# About this exercise
Would you restate the entries below word for word, starting at the first line and ending with the one that has "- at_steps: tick"?

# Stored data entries
-- -- --

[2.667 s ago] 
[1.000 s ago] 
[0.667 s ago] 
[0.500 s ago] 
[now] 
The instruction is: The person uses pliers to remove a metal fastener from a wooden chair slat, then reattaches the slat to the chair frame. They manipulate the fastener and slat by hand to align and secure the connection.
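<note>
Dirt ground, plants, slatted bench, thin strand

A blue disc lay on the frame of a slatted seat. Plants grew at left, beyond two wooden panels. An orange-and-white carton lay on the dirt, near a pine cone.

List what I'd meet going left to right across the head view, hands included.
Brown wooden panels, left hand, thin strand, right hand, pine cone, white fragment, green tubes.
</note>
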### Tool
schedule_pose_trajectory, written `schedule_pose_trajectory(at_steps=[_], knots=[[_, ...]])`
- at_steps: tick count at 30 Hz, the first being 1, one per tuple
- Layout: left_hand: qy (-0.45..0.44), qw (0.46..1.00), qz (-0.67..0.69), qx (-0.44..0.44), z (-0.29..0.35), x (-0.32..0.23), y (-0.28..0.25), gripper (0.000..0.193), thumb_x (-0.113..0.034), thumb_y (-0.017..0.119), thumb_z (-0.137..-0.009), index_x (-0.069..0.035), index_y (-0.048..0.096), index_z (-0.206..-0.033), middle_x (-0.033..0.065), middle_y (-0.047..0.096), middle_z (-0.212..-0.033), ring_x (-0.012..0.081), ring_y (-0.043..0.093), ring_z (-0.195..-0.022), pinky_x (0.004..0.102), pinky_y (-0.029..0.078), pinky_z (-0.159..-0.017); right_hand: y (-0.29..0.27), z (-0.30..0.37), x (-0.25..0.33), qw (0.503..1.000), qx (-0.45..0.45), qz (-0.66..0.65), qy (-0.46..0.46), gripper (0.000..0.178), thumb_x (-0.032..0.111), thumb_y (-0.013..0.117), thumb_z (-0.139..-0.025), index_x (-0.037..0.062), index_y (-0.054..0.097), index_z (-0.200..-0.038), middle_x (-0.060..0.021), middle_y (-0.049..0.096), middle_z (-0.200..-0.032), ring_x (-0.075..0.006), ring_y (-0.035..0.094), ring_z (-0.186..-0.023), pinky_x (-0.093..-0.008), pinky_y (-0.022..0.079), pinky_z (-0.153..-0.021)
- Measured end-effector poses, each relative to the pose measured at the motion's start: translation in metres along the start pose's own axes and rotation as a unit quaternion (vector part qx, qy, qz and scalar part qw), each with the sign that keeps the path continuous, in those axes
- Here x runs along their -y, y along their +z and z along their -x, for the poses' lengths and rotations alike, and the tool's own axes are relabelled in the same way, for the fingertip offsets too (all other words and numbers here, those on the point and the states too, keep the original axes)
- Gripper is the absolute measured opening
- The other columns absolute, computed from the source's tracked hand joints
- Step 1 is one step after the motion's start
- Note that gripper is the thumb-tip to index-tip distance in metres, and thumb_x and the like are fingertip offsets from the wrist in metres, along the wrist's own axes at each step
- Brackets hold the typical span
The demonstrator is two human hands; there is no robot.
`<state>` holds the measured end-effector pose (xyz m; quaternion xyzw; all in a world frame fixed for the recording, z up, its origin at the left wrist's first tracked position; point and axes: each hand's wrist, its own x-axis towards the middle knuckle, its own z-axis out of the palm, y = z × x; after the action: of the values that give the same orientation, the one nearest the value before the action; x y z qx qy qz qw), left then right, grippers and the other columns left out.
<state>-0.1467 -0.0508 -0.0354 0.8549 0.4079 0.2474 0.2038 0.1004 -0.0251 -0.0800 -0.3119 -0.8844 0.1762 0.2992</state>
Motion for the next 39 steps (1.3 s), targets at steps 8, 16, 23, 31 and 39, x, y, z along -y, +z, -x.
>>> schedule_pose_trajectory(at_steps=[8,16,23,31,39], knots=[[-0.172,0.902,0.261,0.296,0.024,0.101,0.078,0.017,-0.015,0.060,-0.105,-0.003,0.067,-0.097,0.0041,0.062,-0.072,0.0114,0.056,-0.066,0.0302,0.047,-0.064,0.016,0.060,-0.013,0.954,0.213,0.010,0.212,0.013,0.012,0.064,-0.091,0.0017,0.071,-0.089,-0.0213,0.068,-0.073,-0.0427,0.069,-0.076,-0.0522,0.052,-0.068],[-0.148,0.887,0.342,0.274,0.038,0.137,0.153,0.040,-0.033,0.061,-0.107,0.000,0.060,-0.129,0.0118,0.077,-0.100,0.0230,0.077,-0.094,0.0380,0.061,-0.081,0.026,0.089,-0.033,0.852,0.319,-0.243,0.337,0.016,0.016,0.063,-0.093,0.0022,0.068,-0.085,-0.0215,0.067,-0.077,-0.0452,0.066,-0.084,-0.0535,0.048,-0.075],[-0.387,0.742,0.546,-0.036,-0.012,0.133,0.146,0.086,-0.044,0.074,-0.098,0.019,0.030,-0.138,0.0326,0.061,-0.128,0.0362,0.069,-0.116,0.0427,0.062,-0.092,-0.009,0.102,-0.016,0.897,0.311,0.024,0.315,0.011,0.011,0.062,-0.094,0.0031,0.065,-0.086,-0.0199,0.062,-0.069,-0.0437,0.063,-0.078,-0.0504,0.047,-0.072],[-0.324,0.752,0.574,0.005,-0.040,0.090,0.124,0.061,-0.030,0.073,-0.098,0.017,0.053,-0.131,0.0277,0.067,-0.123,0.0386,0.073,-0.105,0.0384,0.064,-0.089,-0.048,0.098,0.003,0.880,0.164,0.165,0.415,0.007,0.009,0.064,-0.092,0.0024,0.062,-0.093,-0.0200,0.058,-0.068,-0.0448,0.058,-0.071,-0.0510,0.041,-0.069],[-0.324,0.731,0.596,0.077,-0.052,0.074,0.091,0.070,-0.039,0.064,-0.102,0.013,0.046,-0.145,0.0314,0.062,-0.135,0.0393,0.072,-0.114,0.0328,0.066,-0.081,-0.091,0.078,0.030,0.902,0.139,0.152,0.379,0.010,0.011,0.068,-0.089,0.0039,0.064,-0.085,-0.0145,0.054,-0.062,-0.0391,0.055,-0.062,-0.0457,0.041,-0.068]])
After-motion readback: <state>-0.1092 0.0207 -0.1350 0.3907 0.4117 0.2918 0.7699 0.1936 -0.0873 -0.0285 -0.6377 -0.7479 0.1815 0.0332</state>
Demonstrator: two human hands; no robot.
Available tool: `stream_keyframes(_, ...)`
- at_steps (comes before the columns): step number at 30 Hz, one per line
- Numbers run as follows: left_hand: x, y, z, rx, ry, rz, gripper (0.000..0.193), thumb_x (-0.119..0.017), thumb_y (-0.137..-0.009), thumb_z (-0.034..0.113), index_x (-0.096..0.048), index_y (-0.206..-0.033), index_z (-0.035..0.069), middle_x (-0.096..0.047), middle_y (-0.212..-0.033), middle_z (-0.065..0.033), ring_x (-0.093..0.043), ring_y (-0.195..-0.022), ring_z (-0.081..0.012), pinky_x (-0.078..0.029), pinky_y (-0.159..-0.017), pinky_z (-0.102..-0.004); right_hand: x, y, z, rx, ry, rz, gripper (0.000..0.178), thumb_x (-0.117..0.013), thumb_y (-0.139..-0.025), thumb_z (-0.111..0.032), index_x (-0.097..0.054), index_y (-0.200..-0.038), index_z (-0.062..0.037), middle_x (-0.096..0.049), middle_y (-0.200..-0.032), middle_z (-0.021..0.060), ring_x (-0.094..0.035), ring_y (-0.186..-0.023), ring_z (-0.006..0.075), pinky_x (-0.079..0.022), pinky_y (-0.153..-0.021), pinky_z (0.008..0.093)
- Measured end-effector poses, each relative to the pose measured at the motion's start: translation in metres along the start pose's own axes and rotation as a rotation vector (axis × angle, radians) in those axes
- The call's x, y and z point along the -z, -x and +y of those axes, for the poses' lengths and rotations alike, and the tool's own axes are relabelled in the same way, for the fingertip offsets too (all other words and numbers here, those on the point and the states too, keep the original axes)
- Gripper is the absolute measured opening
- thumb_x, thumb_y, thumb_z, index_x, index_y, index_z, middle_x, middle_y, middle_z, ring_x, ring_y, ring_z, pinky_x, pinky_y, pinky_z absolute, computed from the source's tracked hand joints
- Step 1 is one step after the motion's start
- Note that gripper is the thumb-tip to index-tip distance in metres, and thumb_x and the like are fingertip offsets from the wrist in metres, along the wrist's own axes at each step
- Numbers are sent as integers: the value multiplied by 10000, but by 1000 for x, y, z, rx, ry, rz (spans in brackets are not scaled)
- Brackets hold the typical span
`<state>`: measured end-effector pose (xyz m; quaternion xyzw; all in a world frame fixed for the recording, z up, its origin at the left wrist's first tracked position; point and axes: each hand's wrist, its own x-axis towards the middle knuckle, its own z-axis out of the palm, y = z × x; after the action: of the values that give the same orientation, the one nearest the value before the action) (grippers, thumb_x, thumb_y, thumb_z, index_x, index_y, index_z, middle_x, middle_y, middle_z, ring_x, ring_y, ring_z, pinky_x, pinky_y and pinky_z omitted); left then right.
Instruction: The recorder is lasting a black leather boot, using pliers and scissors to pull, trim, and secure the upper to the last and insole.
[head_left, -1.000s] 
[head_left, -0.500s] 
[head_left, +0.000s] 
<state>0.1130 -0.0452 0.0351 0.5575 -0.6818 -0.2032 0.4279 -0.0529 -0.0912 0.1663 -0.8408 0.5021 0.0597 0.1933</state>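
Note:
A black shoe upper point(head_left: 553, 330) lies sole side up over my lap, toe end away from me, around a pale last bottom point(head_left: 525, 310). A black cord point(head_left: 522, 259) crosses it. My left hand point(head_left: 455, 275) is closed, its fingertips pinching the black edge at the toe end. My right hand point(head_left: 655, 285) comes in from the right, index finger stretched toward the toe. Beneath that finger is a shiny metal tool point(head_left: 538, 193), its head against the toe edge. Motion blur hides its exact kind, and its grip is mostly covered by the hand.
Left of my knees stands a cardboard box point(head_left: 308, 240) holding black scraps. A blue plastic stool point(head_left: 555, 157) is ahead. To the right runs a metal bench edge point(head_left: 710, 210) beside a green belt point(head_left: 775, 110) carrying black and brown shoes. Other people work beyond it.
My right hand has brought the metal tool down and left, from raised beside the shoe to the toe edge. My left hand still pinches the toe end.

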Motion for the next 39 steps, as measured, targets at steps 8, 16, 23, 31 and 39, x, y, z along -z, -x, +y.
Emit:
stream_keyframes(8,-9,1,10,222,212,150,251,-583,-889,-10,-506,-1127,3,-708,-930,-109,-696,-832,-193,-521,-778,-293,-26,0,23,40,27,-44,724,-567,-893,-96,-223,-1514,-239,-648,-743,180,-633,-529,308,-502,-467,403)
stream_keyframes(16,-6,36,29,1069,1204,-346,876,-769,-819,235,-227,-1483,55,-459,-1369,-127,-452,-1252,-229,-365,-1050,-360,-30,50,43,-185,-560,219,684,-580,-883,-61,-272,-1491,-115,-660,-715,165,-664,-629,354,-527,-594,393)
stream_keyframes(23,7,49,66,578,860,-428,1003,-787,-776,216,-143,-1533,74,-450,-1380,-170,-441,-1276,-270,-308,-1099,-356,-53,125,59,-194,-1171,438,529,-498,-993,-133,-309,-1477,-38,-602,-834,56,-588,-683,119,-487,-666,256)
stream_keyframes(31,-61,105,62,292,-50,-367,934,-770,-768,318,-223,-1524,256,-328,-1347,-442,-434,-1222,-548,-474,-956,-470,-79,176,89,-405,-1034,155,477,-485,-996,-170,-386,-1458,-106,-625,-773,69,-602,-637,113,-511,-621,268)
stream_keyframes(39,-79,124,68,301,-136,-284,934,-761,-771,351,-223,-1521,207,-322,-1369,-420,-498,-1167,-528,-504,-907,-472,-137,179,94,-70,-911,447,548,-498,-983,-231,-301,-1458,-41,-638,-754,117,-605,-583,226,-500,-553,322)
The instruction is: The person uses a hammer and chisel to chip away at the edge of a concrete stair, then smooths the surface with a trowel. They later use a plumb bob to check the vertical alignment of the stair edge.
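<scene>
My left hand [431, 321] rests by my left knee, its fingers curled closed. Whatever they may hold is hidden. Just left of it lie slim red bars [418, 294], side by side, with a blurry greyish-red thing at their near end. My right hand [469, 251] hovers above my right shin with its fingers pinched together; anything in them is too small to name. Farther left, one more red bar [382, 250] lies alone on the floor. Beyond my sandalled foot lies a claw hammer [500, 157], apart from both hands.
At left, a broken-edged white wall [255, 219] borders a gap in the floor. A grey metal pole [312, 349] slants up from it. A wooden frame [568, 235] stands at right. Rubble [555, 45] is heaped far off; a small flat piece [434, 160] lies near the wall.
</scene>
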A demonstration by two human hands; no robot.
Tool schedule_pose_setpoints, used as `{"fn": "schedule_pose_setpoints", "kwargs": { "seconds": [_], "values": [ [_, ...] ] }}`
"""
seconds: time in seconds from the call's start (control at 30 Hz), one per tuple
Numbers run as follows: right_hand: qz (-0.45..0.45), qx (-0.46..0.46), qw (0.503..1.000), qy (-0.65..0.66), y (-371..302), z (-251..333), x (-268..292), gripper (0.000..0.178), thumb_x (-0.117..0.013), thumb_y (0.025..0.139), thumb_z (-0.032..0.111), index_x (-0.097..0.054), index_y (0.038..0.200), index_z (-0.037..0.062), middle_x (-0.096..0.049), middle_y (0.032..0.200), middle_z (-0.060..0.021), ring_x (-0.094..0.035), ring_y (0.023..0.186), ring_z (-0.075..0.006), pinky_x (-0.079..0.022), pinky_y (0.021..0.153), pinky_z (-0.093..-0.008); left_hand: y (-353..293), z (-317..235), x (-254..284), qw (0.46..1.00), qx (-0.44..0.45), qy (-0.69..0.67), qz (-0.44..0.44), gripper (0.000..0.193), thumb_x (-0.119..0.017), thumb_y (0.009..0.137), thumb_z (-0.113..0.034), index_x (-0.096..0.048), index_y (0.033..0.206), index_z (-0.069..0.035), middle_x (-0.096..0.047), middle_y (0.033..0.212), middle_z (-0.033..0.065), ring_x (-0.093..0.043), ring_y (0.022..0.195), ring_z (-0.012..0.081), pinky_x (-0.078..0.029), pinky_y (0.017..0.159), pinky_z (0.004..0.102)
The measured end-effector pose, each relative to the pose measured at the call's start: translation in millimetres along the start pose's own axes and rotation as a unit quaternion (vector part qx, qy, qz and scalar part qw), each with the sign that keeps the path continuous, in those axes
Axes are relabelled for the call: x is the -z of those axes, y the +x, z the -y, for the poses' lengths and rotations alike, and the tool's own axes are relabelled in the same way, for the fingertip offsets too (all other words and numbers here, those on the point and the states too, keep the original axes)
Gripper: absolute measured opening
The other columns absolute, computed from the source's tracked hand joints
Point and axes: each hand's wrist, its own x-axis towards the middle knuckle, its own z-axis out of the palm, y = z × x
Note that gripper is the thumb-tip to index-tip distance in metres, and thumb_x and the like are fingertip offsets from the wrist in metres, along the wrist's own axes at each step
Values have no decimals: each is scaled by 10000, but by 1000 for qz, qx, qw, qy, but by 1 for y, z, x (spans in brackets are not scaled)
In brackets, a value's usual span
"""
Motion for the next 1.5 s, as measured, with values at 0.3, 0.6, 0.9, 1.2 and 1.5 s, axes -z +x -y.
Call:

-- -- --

# Exercise response
[2.667 s ago] 
[1.000 s ago] 
[0.667 s ago] 
[0.500 s ago] 
[now] 
The instruction is: The person uses pliers to remove a metal fastener from a wooden chair slat, then reattaches the slat to the chair frame. They manipulate the fastener and slat by hand to align and secure the connection.
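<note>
Dirt ground, plants, slatted bench, thin strand

A blue disc lay on the frame of a slatted seat. Plants grew at left, beyond two wooden panels. An orange-and-white carton lay on the dirt, near a pine cone.

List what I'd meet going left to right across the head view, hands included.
Brown wooden panels, left hand, thin strand, right hand, pine cone, white fragment, green tubes.
</note>
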### Tool
schedule_pose_trajectory, written `schedule_pose_trajectory(at_steps=[_], knots=[[_, ...]])`
- at_steps: tick count at 30 Hz, the first being 1, one per tuple

There's no more to this exercise.